** Required action **
Everything in the data should be repeated exactly, save for the images.

** Information supplied **
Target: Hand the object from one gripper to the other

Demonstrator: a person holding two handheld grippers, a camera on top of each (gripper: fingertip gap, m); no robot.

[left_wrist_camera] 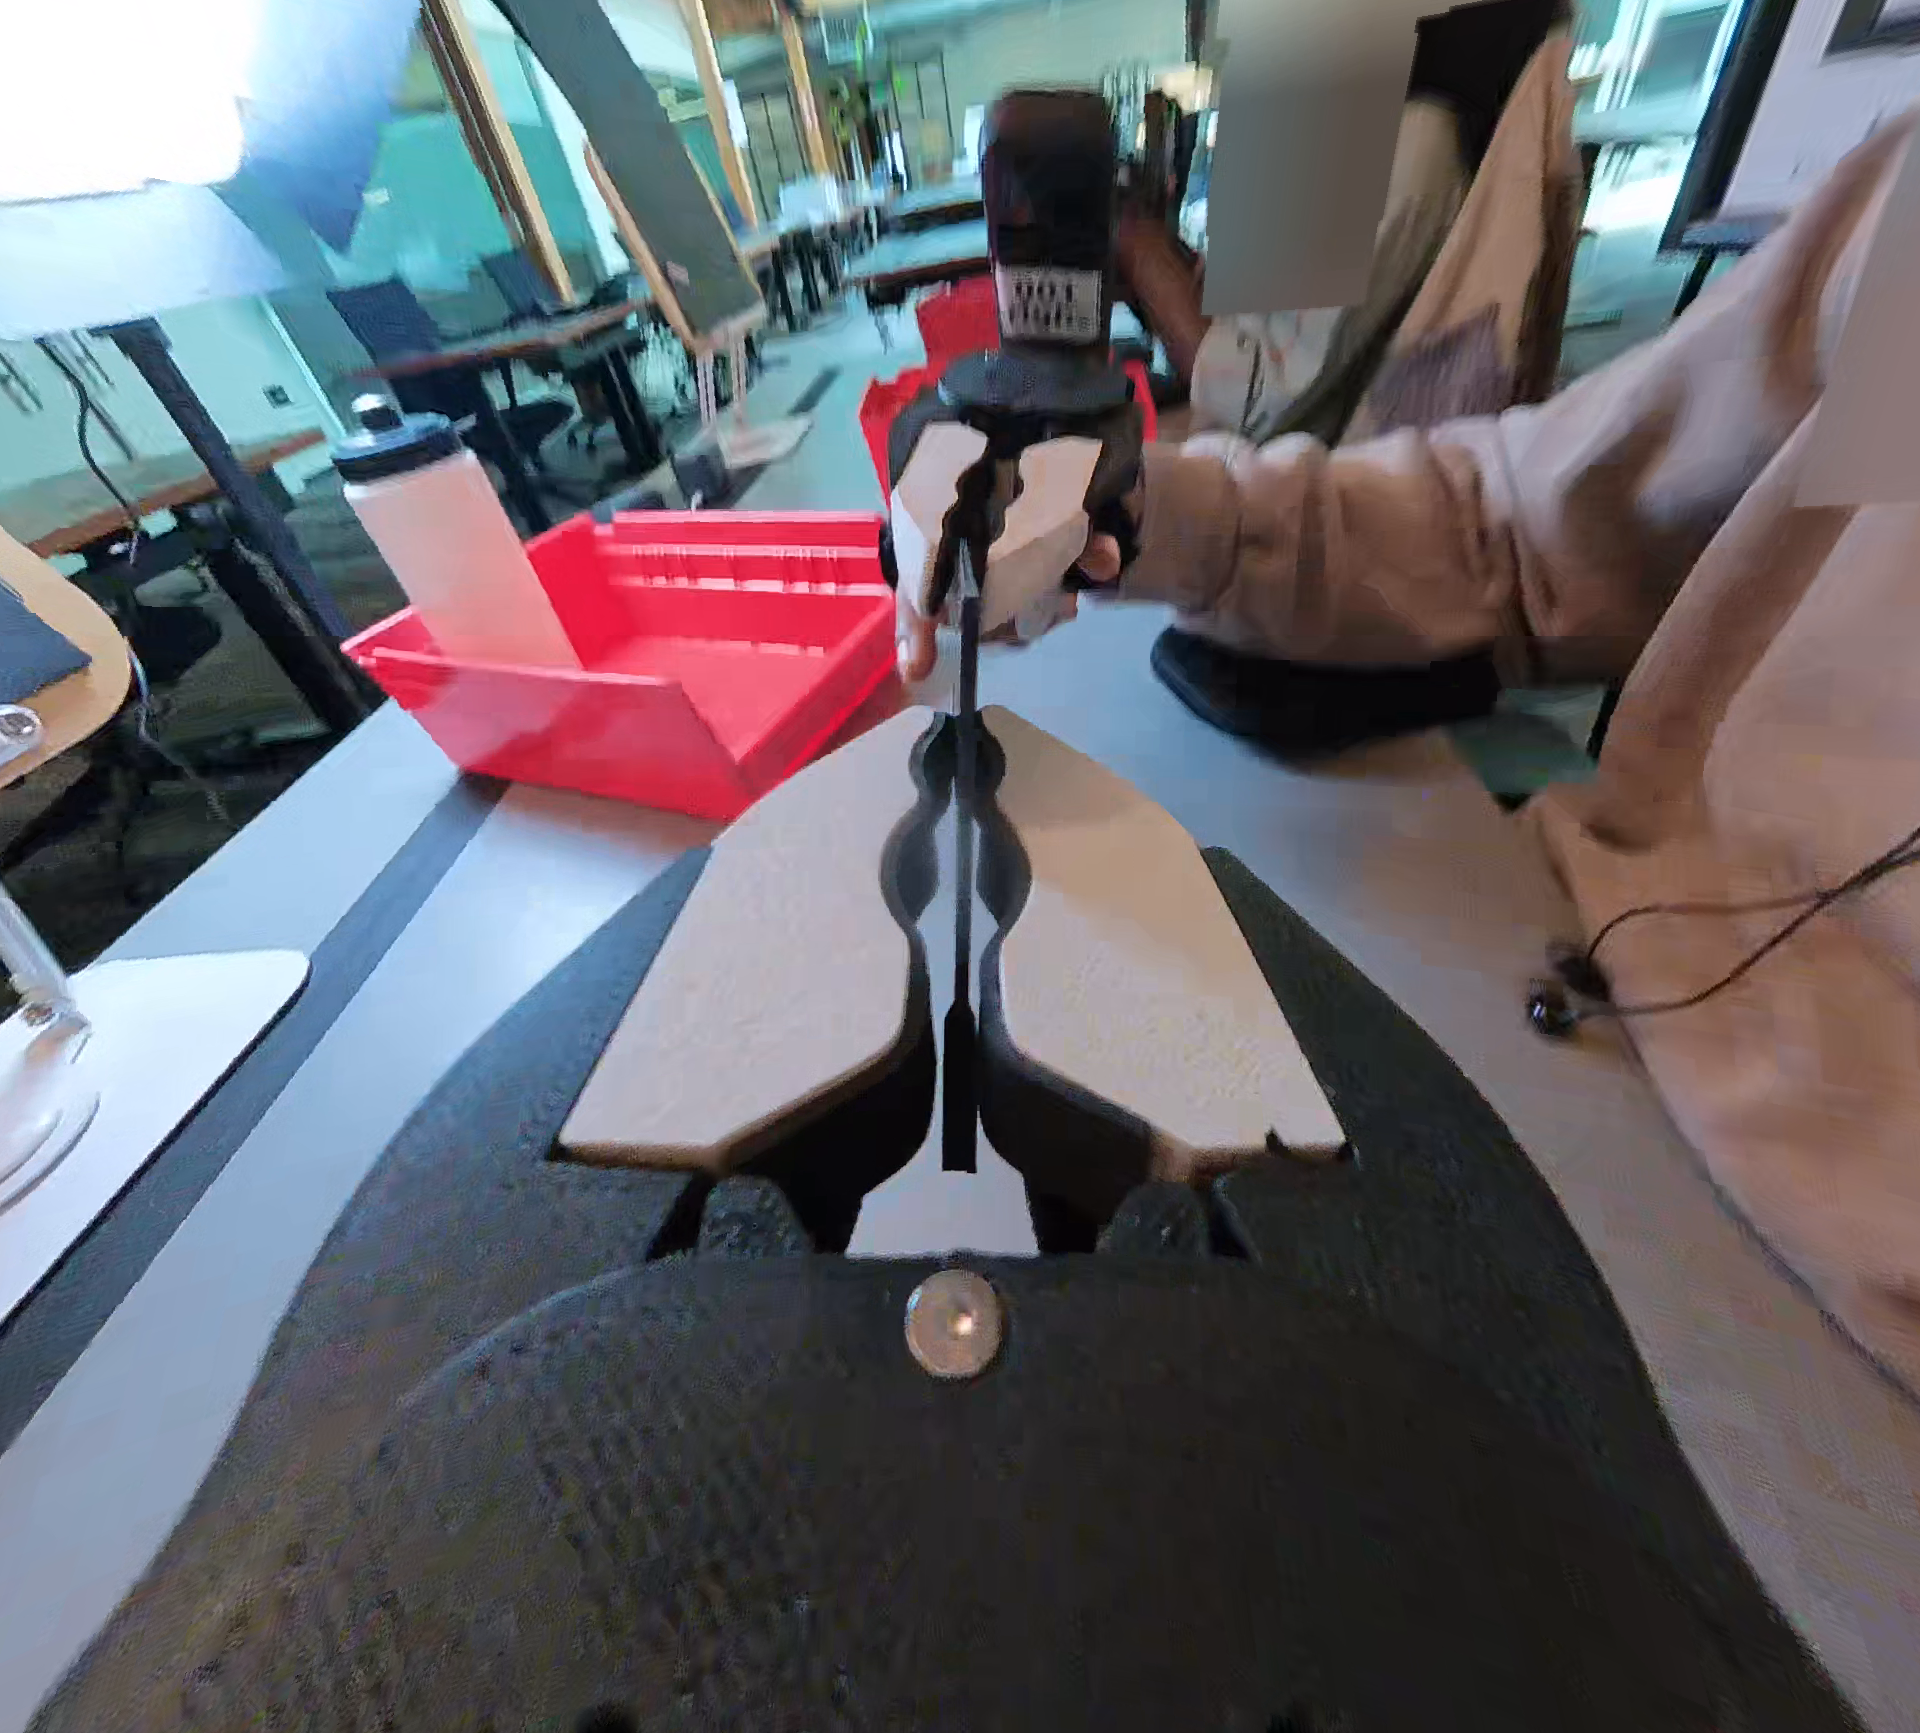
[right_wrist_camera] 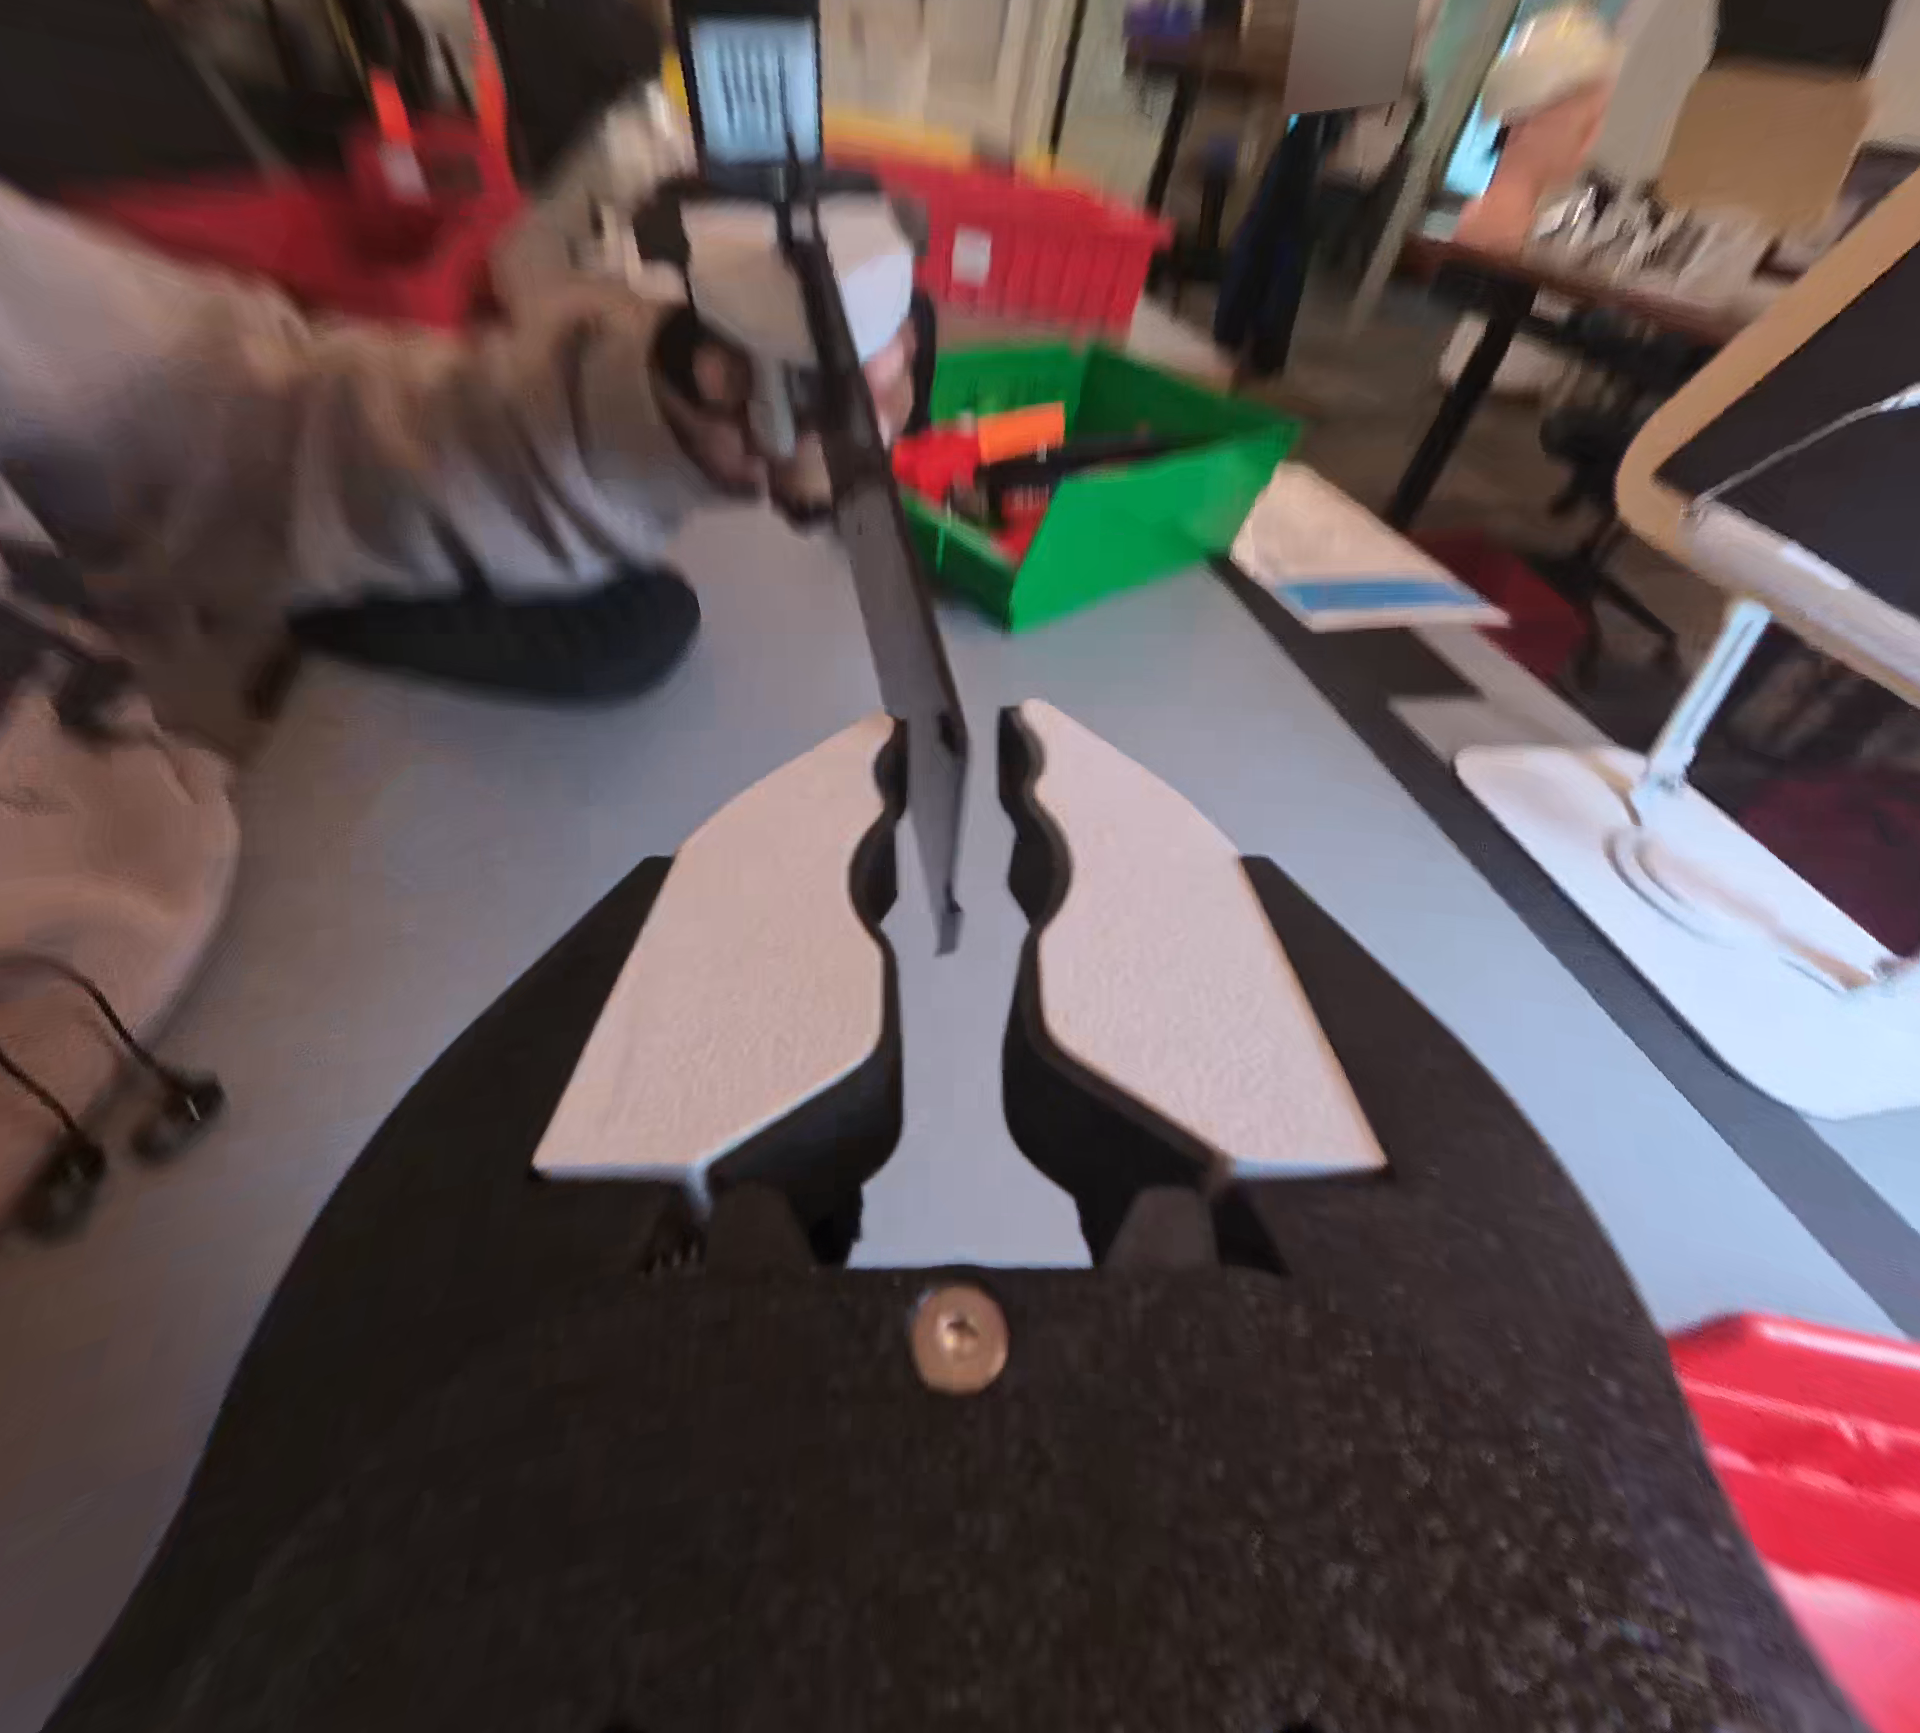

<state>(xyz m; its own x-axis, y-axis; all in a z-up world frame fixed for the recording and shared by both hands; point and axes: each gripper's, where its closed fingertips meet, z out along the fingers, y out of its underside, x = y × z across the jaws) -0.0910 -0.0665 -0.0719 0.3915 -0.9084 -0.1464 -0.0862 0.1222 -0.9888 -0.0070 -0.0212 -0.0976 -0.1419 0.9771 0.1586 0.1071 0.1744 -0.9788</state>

** Reply **
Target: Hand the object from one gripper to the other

Demonstrator: a person holding two handheld grippers, a camera on top of each (gripper: fingertip gap, m); no robot.

[left_wrist_camera] 
[right_wrist_camera] 

<state>(xyz m; its own x-axis, y-axis; all in a z-up world frame fixed for the recording and shared by both hands; point and axes: each gripper's, where its closed fingertips meet, z out along the fingers, y out of its underside, x = y × z across the jaws) -0.0910 -0.0665 -0.0719 0.3915 -0.9084 -0.1464 -0.0862 0.1222 -0.9888 -0.0070 -0.0212 -0.0976 -0.1419 0.9771 0.1586 0.1071 0.1744 -0.9788</state>

The response is now complete.